If the headline was about a musician granting an interview, and the sub-header was "Famous performer never interviewed before", you wouldn't be scoffing "What? You mean no famous performer has ever been interviewed? Well I have a thousand back issues of Rolling Stone that would disagree!"
What they're saying is that they have discovered a crystalline carbon, and it is something never seen in nature before. The sentence is accurate.
Yes the truncated verbal style often used in headlines may have made it less clear than it could have been by the simple expedient of adding "This".

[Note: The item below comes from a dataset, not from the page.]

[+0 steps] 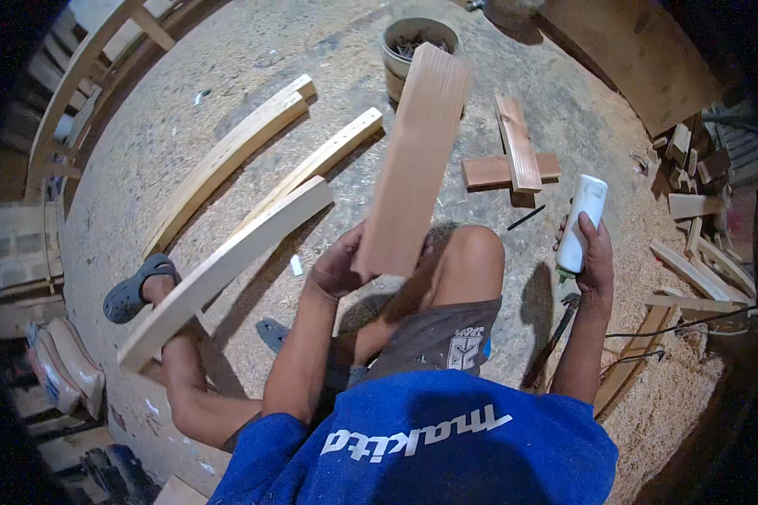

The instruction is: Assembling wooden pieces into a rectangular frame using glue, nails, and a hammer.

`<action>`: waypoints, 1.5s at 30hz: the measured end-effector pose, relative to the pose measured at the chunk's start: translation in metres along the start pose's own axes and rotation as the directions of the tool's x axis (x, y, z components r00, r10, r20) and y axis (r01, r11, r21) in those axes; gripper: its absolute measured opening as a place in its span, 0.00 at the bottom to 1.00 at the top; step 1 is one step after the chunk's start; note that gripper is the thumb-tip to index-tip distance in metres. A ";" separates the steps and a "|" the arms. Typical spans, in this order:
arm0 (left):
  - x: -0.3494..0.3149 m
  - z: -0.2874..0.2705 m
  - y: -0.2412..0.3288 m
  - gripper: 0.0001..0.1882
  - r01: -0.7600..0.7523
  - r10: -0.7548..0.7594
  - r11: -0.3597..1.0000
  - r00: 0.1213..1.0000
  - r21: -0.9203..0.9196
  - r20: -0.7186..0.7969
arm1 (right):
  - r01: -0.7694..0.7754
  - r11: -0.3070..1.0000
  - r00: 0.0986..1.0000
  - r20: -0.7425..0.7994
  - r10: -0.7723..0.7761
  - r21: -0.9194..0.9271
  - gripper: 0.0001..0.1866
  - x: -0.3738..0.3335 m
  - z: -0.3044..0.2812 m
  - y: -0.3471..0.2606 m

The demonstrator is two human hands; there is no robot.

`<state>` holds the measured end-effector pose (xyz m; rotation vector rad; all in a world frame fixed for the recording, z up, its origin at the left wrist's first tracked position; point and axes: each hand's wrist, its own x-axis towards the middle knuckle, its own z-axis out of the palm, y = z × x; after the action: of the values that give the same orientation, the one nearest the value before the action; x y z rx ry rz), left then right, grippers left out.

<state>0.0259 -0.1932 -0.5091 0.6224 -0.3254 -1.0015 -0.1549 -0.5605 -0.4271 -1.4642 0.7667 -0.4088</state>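
A reddish-brown wooden board (417, 160) is gripped near its lower end by my left hand (338, 263), fingers wrapped round it. It is raised in front of me, its far end overlapping a bucket. In my right hand (598, 257) is a white squeeze bottle (583, 219), tilted with its greenish nozzle pointing down. The board and the bottle are apart. Beyond them on the floor, a short brown wood piece (518, 143) lies crosswise over another brown piece (484, 172). A thin black stick (526, 217), perhaps a pencil, lies nearby.
Several pale timber lengths lie to the left, one long beam (227, 273) resting by my leg. A bucket (393, 71) of dark bits stands ahead. Wood offcuts (703, 261), a dark cable (682, 324) and sawdust are at right. A hammer-like tool (556, 337) leans beside my right forearm.
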 end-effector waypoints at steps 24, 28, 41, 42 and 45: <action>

Nevertheless, this is a perfect example of why I find pedantry to be so useless outside of technical fields where precise meanings not only exist but are required. Because more often than not, pedantry is just a way to fail to understand what is being said.
The enemies of Democracy are
Find a geek girl that doesn't like jewelry, flowers, or perfume; just chocolate and beer. Now, if only I could get her interested in single malts. She claims all whiskies are nasty. *Sigh*
What makes this hard is that I'd need to find one that doesn't also have the same figure as many of the male geeks I know.